Sinclair Knight Merz Limited
[2013] NZHC 31
•31 January 2013
IN THE HIGH COURT OF NEW ZEALAND AUCKLAND REGISTRY
CIV2012-404-007101 [2013] NZHC 31
IN THE MATTER OF a scheme of arrangement under Part 15 of the Companies Act 1993
AND
IN THE MATTER OF SINCLAIR KNIGHT MERZ LIMITED Applicant
Hearing: 30 January 2013
Counsel: J A McMillan and B J Murphy for the Applicant
Judgment: 31 January 2013
REASONS FOR JUDGMENT OF WYLIE J
Distribution:
J A McMillan: [email protected]
B J Murphy: [email protected]
SINCLAIR KNIGHT MERZ LIMITED HC AK CIV 2012-404-007101 [31 January 2013]
Introduction
[1] At 10.45 am this morning, I made an order in terms of s 236(1) of the Companies Act 1993 approving a scheme of arrangement between the applicant, Sinclair Knight Merz Limited (“SKM NZ”) , and its scheme creditors, and directing that the scheme of arrangement is binding upon SKM NZ, and each of its scheme creditors, in accordance with its terms. I approved a draft order submitted to me by Mr McMillan, on behalf of SKM NZ. The order approved by me contained the words “attached to these orders” in cl III(1) of the document, and had the scheme of arrangement attached to it.
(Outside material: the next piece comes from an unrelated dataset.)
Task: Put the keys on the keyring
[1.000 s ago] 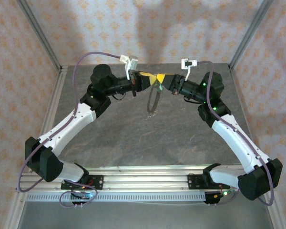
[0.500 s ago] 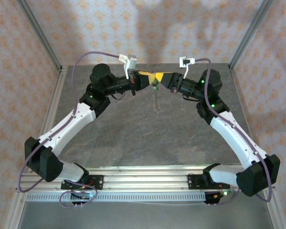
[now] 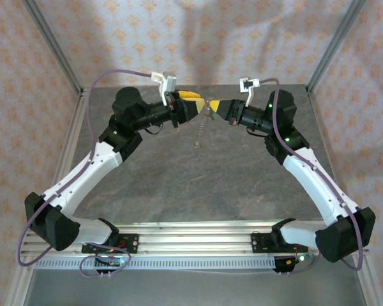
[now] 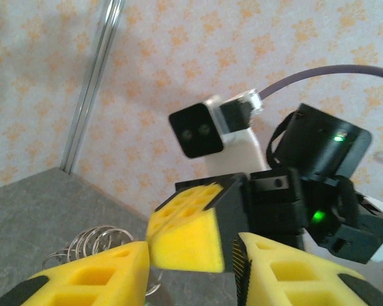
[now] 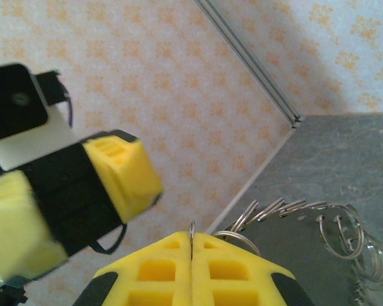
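Keyring (image 5: 287,207) hangs pinched between the clenched yellow fingers of the right gripper (image 5: 191,245), its coils trailing below that gripper toward the grey table (image 3: 179,178); facing the right gripper, just beside its tip, the left gripper (image 4: 193,268) has its fingers spread apart, grasping nothing

The left gripper (image 3: 201,104) and right gripper (image 3: 212,106) have yellow pads (image 5: 179,271) on black bodies. The table (image 3: 198,185) is mottled grey, the keyring (image 5: 293,206) silvery, and the far wall (image 3: 210,38) cream with orange flower motifs.
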Controlling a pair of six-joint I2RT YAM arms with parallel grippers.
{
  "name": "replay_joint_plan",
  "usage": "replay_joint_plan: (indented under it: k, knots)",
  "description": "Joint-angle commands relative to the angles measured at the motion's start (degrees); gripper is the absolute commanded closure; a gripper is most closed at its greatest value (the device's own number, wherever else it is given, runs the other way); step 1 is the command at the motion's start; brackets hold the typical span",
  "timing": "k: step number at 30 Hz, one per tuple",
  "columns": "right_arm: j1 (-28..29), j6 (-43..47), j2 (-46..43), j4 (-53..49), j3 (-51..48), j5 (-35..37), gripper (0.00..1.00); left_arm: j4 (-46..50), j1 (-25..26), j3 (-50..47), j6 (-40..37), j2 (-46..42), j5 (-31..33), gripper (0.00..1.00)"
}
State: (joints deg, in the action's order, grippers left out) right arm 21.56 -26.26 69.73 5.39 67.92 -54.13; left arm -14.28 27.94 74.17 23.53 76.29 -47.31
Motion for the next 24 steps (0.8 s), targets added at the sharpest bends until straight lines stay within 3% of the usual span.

[2] I now set out my reasons for making that order.
Background
[3] On 27 November 2012, SKM NZ filed an originating application seeking orders approving a scheme of arrangement under Part 15 of the Companies Act
1993.
[4] SKM NZ is owned by Sinclair Knight Merz (NZ) Holdings Limited, and it is part of the employee-owned SKM Group. The SKM Group has been providing consulting, engineering and project delivery services since it was established in Sydney, Australia, in 1964.
[5] The SKM Group has a group-wide shareholding plan. Under that plan, senior employees of companies in the SKM Group are offered the opportunity to purchase shares in their group company. Participating New Zealand employees are offered the opportunity to purchase ordinary shares and dividend shares in Sinclair Knight Merz (NZ) Holdings Limited. They are also offered one redeemable voting preference share in a company called Sinclair Knight Merz Management Pty Limited for each 100 equity shares they hold.
[6] Prior to its amendment on 6 December 2010, various provisions in the
shareholding plan required the progressive disposal of an employee’s shares when
the employee was between the ages of 60 and 65. The plan also prohibited employee shareholders who turned 60 from receiving further annual increments of equity shares, voting shares and dividend shares. These provisions were collectively referred to as the “age-based provisions”.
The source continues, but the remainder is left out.